Reproduce word for word the lines between those holding "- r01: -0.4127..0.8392" and "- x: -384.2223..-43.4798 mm", inclusive, and nothing else from the data below.
--- Source data Enclosed Below ---
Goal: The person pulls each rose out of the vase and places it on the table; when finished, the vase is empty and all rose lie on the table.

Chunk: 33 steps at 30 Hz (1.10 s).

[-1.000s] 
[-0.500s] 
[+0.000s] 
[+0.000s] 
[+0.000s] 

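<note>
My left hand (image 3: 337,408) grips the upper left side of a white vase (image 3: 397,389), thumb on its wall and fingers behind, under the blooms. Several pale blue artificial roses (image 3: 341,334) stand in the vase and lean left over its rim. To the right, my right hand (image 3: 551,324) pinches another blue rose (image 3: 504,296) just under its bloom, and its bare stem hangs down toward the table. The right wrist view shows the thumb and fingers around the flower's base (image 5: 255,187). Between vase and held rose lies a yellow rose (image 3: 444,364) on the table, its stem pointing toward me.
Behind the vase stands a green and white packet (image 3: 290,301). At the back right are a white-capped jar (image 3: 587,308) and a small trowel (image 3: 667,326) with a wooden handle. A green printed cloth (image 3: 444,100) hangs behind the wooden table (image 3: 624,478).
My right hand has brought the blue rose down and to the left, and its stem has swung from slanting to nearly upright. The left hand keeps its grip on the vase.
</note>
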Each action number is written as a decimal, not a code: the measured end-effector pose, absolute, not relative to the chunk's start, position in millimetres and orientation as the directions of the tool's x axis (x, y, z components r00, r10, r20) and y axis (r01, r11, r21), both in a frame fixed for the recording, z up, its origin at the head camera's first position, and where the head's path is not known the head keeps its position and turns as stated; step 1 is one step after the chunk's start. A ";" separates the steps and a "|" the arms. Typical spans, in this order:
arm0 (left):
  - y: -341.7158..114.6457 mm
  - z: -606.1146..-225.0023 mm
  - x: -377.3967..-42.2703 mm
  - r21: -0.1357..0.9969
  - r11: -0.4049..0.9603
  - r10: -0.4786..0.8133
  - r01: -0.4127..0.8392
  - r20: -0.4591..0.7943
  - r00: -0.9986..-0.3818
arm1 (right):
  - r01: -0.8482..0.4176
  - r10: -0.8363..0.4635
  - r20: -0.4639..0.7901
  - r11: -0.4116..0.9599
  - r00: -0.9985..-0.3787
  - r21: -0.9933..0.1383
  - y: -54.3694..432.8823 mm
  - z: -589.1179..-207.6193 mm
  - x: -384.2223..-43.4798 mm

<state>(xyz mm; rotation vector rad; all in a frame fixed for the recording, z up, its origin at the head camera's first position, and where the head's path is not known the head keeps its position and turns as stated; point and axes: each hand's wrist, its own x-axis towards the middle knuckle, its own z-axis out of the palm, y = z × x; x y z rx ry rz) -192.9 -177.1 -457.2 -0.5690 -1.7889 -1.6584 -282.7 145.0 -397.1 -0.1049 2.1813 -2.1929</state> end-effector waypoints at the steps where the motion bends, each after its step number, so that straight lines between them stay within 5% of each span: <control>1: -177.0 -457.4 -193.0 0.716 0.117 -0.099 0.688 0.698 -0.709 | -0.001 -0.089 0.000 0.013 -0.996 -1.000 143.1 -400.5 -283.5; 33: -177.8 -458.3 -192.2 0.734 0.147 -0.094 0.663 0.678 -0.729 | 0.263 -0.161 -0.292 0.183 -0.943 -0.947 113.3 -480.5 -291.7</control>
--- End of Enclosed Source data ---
== Answer to this task ==
  - r01: -0.4127..0.8392
  - r20: -0.4591..0.7943
  - r00: -0.9986..-0.3818
arm1 (right):
  - r01: -0.8482..0.4176
  - r10: -0.8363..0.4635
  - r20: -0.4639..0.7901
  - r11: -0.4116..0.9599
  - r00: -0.9985..-0.3787
  - r21: -0.9933..0.1383
  - y: -54.3694..432.8823 mm
  - z: -589.1179..-207.6193 mm
  - x: -384.2223..-43.4798 mm

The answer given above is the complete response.